■ **PROMPT**
Without including any pictures, reproduce all the lines below word for word.

--- START ---

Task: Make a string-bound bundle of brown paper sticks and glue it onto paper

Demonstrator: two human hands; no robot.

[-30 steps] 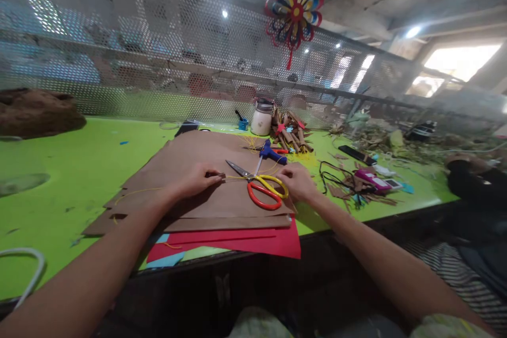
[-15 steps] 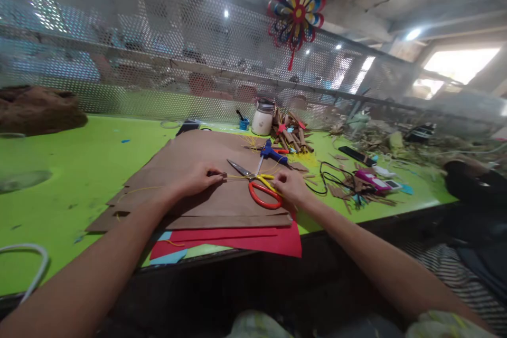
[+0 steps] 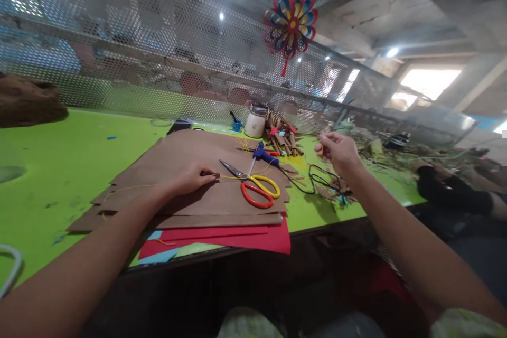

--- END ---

■ **TASK OUTPUT**
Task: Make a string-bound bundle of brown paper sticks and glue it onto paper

Demonstrator: two human hands; no robot.

[-30 steps] 
[-15 steps] 
[+0 steps] 

This output is now finished.